### Task:
An exact restatement of the data is required, with the images omitted.

### Material provided:
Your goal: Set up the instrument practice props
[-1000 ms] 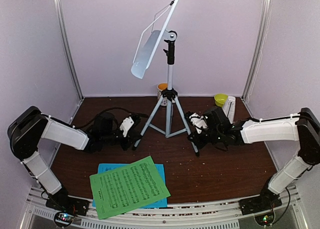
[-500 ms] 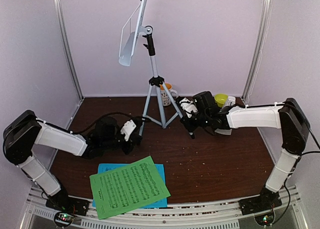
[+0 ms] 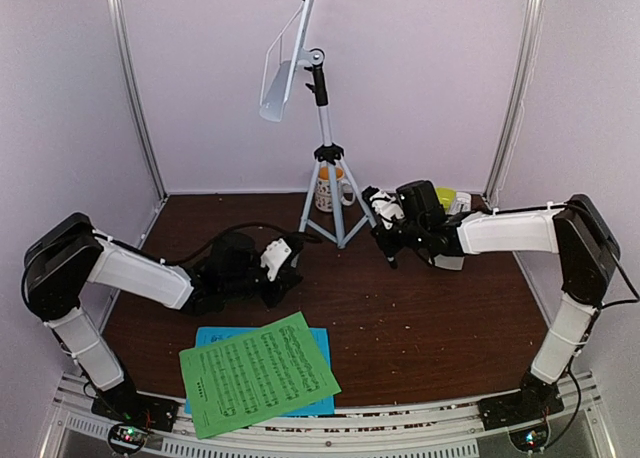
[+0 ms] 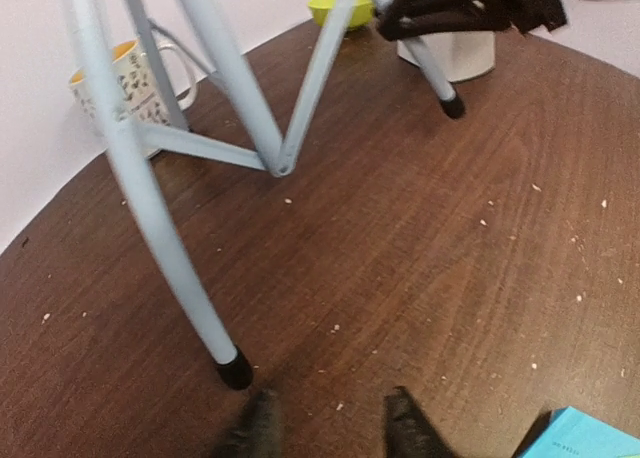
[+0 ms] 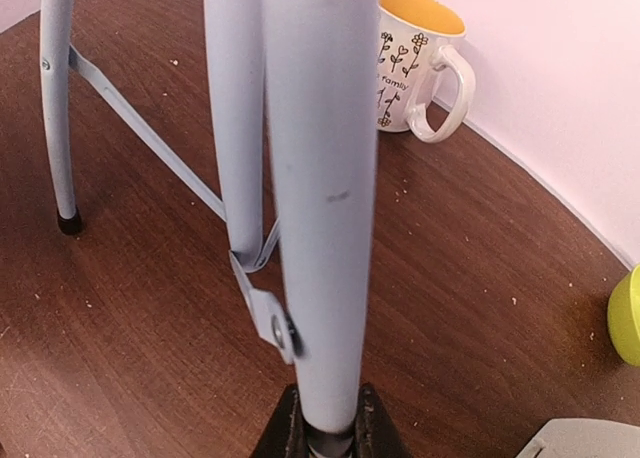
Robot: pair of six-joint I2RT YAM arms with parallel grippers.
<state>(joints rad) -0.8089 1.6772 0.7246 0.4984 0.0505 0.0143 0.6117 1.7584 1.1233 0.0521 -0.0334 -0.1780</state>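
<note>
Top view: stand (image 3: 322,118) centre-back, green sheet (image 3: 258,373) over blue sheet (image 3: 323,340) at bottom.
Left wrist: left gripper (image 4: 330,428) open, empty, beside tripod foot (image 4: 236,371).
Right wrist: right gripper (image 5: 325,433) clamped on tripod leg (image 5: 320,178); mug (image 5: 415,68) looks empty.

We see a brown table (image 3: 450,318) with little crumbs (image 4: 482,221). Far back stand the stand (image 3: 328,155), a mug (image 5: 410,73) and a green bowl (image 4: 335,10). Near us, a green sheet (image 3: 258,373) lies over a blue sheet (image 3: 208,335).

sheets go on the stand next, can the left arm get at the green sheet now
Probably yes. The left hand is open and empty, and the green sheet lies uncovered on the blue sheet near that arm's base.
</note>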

### Answer:
Your goal: Set up the instrument practice props
[-1000 ms] 
[-500 ms] 
[+0 ms] 
[+0 ms] 
[+0 ms] 
Robot: pair of six-joint I2RT YAM arms with parallel grippers.
<state>(joints rad) -0.8089 1.6772 0.7246 0.4984 0.0505 0.0143 0.6117 1.7584 1.1233 0.0521 -0.0334 -0.1780</state>
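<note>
Top view: stand (image 3: 322,118) centre-back, green sheet (image 3: 258,373) over blue sheet (image 3: 323,340) at bottom.
Left wrist: left gripper (image 4: 330,428) open, empty, beside tripod foot (image 4: 236,371).
Right wrist: right gripper (image 5: 325,433) clamped on tripod leg (image 5: 320,178); mug (image 5: 415,68) looks empty.

We see a brown table (image 3: 450,318) with little crumbs (image 4: 482,221). Far back stand the stand (image 3: 328,155), a mug (image 5: 410,73) and a green bowl (image 4: 335,10). Near us, a green sheet (image 3: 258,373) lies over a blue sheet (image 3: 208,335).

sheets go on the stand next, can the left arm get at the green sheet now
Probably yes. The left hand is open and empty, and the green sheet lies uncovered on the blue sheet near that arm's base.
</note>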

That is the entire output.